1、NVCC Identification Macro
预定义的宏,并且给出NVCC的版本号
nvcc predefines the following macros:
NVCC
Defined when compiling C/C++/CUDA source files.
CUDACC
Defined when compiling CUDA source files.
CUDACC_RDC
Defined when compiling CUDA sources files in relocatable device code mode (see
NVCC Options for Separate Compilation).
CUDACC_VER_MAJOR
Defined with the major version number of nvcc .
CUDACC_VER_MINOR
Defined with the minor version number of nvcc .
CUDACC_VER_BUILD
Defined with the build version number of nvcc .
CUDACC_VER
Defined with the full version number of nvcc , represented as
CUDACC_VER_MAJOR * 10000 + CUDACC_VER_MINOR * 100 +
CUDACC_VER_BUILD .
#ifdef __NVCC__
#ifdef __CUDACC__
#ifndef __CUDACC_RDC__
std::cout<< "__CUDACC_VER_MAJOR__ " << __CUDACC_VER_MAJOR__ << std::endl;
std::cout<< "__CUDACC_VER_MINOR__ " << __CUDACC_VER_MINOR__ << std::endl;
std::cout<< "__CUDACC_VER_BUILD__ " << __CUDACC_VER_BUILD__ << std::endl;
std::cout<< "__CUDACC_VER__ " << __CUDACC_VER__ << std::endl;
#endif
#endif
#endif
使用这个在我电脑运行结果为
__CUDACC_VER_MAJOR__ 7
__CUDACC_VER_MINOR__ 5
__CUDACC_VER_BUILD__ 17
__CUDACC_VER__ 70517
2、command option types and notation
Each nvcc option has long name and short name, which are interchangeable with each other.

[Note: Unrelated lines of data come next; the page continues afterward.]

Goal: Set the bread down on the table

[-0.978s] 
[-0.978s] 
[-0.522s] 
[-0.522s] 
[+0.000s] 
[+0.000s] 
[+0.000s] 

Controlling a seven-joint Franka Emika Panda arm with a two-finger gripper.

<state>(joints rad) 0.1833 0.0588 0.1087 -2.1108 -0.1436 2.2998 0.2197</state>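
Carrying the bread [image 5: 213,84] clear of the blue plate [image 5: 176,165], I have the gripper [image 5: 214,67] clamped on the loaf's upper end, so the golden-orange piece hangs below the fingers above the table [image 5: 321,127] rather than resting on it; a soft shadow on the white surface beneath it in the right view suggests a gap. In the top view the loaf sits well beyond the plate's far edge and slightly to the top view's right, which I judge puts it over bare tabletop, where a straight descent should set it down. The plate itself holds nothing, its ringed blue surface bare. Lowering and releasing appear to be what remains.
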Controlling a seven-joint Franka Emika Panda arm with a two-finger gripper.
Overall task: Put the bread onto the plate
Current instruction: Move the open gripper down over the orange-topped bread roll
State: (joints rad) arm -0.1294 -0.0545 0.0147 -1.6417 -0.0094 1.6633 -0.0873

Long name with two hyphens while short name with one hyphen.
Nvcc have three types command options: boolean options, single value options and list options.
- boolean options do not have argument. They are either specified on a command line or not.
- single value options must be specified at most once.
- list options may be specified more than once.
3、NVCC Options for Separate Compilation
example:
b.h
#define N 8
extern __device__ int g[N];
extern __device__ void bar(void);
b.cu
#include "b.h"
__device__ int g[N];
__device__ void bar (void)
{
g[threadIdx.x]++;
}
c.h
void print_c();
c.cpp
#include "c.h"
#include <iostream>
void print_c(){
std::cout << "temp.app" << std::endl;
}
d.h
int temp ();
d.cu
#include <stdio.h>
#include "b.h"
#include "c.h"
#include "d.h"
__global__ void foo (void) {
__shared__ int a[N];
a[threadIdx.x] = threadIdx.x;
__syncthreads();
g[threadIdx.x] = a[blockDim.x - threadIdx.x - 1];
bar();
}
int temp (void) {
print_c();
unsigned int i;
int *dg, hg[N];
int sum = 0;
foo<<<1, N>>>();
if(cudaGetSymbolAddress((void**)&dg, g)){
printf("couldn't get the symbol addr\n");
return 1;
}
if(cudaMemcpy(hg, dg, N * sizeof(int), cudaMemcpyDeviceToHost)){
printf("couldn't memcpy\n");
return 1;
}
for (i = 0; i < N; i++) {
sum += hg[i];
}
if (sum == 36) {
printf("PASSED\n");
} else {
printf("FAILED (%d)\n", sum);
}
}
e.cpp
#include "d.h"
int main(){
temp ();
}
makefile
all:
nvcc --gpu-architecture=sm_20 --device-c b.cu d.cu
nvcc --gpu-architecture=sm_20 --device-link b.o d.o --output-file link.o
g++ -c c.cpp -o c.o
g++ -c e.cpp -o e.o
g++ c.o e.o b.o link.o d.o -L/usr/local/cuda/lib64 -lcudart